# Task requirements
All the entries need to be duplicated exactly, with the pictures omitted.

# Data records
--
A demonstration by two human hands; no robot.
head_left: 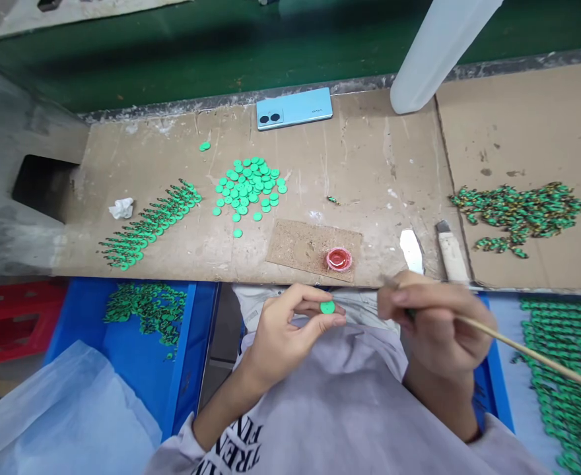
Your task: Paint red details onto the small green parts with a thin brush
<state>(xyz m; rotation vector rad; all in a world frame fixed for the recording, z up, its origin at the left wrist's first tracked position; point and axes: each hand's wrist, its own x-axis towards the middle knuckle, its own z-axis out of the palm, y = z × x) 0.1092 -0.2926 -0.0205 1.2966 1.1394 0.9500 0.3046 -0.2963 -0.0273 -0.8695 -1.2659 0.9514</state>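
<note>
L hand (290, 326) pinches small flat green plastic disc (327, 307) by rim; light, stiff, prob. slippery. R hand (432, 323) closed on thin wooden stick (533, 356).

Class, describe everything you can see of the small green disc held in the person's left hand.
The green disc is small, round, flat and plain bright green, seemingly plastic. It is pinched between thumb and fingertips of the left hand, flat face turned up toward the camera, above the person's lap just before the bench edge. Only those fingers touch it. It looks like the loose discs heaped on the bench. Finer detail is too small to tell.
</note>
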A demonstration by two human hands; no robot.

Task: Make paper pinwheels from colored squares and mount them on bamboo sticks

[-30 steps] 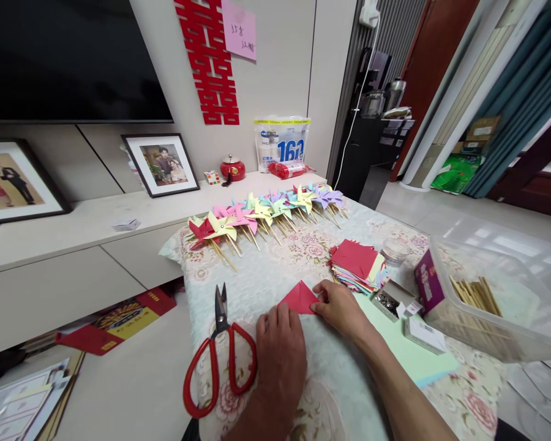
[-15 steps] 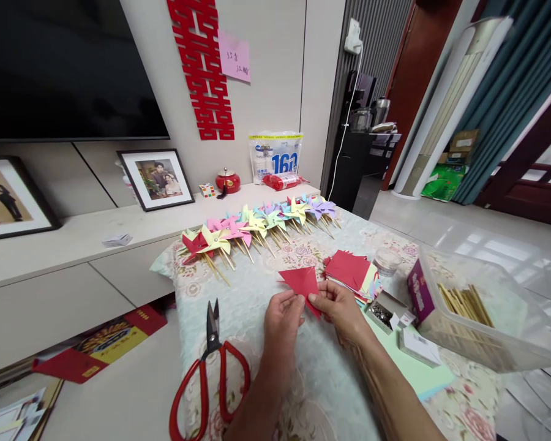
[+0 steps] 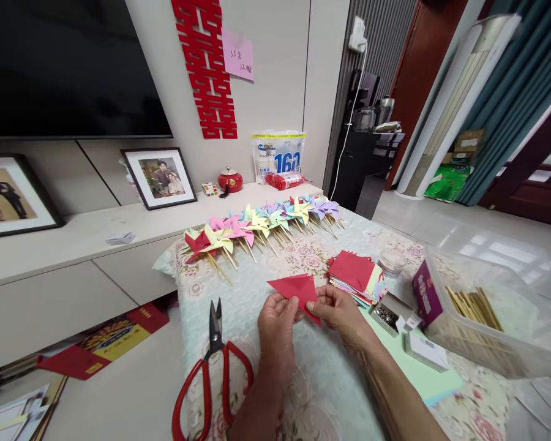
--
# Response box
A demonstration by two human hands; no robot.
head_left: 
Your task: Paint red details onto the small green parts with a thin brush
<state>(xyz m; rotation vector rad; all in a world frame fixed for the recording, z up, its origin at the left wrist's first tracked position; point and axes: each hand's wrist, its own x-axis towards the middle knuckle, its own z-axis out of the palm, y = z × x) 0.1092 -0.2926 -0.0205 1.2966 1.1394 0.9500 0.3046 -0.2963 -0.0273 -0.8695 -1.2659 0.9514</state>
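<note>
L hand (290, 326) pinches small flat green plastic disc (327, 307) by rim; light, stiff, prob. slippery. R hand (432, 323) closed on thin wooden stick (533, 356).

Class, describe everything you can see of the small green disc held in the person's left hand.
The green disc is small, round, flat and plain bright green, seemingly plastic. It is pinched between thumb and fingertips of the left hand, flat face turned up toward the camera, above the person's lap just before the bench edge. Only those fingers touch it. It looks like the loose discs heaped on the bench. Finer detail is too small to tell.
</note>
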A demonstration by two human hands; no robot.

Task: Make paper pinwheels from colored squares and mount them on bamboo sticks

[-30 steps] 
[-15 steps] 
[+0 steps] 

That makes the output complete.